President Trump aimed to dismantle even more financial regulations with executive orders on Friday, directing Treasury officials to take another look at tax rules and oversight of “too big to fail” financial institutions.
In a signing ceremony at the Department of the Treasury, Trump once again signaled that he intends to roll back many of the sweeping regulations the Obama administration adopted in the aftermath of the 2008 financial crisis.
“We have taken unprecedented action to bring back our jobs and return power to our citizens. It’s been taken away. We’ve lifted one terrible regulation after another at a record clip, from the energy sector to the auto sector.
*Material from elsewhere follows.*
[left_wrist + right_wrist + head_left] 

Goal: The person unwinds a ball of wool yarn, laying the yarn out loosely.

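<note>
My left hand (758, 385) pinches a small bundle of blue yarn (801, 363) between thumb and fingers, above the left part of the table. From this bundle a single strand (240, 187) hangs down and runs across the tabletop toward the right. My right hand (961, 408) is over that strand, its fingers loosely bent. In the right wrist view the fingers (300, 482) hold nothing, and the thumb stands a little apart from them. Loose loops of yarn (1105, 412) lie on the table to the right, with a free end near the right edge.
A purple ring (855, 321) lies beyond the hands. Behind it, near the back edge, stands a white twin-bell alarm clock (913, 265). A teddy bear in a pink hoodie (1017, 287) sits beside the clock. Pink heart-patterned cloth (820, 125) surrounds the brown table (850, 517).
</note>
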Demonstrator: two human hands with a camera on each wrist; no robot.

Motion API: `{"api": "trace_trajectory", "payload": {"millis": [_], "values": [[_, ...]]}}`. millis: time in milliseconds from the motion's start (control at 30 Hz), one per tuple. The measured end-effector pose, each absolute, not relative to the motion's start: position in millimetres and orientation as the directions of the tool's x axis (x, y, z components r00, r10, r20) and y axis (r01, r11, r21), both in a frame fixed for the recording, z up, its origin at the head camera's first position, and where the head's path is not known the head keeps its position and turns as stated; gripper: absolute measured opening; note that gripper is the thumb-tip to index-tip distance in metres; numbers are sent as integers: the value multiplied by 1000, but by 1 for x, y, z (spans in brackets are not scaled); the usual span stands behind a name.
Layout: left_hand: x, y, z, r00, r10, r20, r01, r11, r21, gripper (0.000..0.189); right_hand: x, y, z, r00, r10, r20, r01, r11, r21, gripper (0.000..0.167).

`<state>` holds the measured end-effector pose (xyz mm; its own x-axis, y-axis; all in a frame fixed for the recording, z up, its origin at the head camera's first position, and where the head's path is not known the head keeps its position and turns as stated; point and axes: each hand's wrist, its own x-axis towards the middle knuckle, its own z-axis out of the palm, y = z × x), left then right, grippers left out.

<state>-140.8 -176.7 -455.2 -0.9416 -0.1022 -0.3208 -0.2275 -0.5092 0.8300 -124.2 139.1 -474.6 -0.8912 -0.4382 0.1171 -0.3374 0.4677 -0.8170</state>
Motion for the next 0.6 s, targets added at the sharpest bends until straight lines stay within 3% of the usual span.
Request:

And we have many more to go,” Trump said. “We’re here today to continue this great economic revival.”
The directives Trump signed Friday will:
► Review significant tax regulations issued in 2016 and 2017 that are overly complex and “impose an undue financial burden” on taxpayers.
“Such a big thing. People can’t do their returns. They have no idea what they’re doing. They’re too complicated,” Trump said.
But the order is more likely to target corporate taxes than individual returns. Among the most significant tax regulations adopted in the last year of the Obama administration were a clampdown on so-called “tax inversions,” which allow multinational corporations to get favorable tax treatment by merging with companies in lower-taxed countries.
“It’s obviously one of the significant things, and one of the things we’ll be looking at,” Treasury Secretary Steven Mnuchin told USA TODAY. “We’ve got 100 people in the tax department across the street at Treasury, and they are looking at everything.”
► Direct the Treasury Secretary not to use orderly liquidation authority to bail out insolvent financial institutions, reigniting the debate over a key provision of the Dodd-Frank Wall Street Reform and Consumer Protection Act of 2010. Critics have said that provision could actually allow banks to take more risks than they ordinarily would, and Trump wants to re-examine whether court-supervised bankruptcy would be a better way to wind down failing banks.
“It doesn’t sound like much, but it is,” Trump said on signing the directive. “That’s a biggie.”
Former Federal Reserve Chairman Ben Bernanke has been among those who are vocal supporters of the provision. Eliminating it “would be a major mistake, imprudently putting the economy and financial system at risk,” he wrote in an essay for the Brookings Institution in February, calling the provision “an essential tool for ensuring that financial stress does not escalate into a catastrophic crisis.”
► Review the process for the Financial Stability Oversight Council to designate non-bank financial institutions like insurance companies as “systemically important” to the financial system. Those companies are then subject to additional oversight by the Federal Reserve. The order will impose a 180-day moratorium on new designations.
Trump said the regulations “enshrine ‘too big to fail’ and encourage risky behavior.”
Like most of Trump’s regulatory executive orders, Friday’s presidential actions will have little effect by themselves. Instead, Trump will instruct regulators to reexamine existing rules with an eye to rescinding them. But that process of deregulation can be as complicated as the original regulations, requiring the Treasury Department to ask for public comment and conduct a legal analysis.
And Mnuchin said the orders don’t give him any authority he doesn’t already have. “The purpose of the orders is to make clear what the administration’s and the president’s priorities are, and signal the importance of these issues to the American people,” he said.
The actions to be signed Friday include one executive order and two similar directives called presidential memoranda. In his first 92 days, Trump has now signed 25 executive orders and 15 presidential memoranda.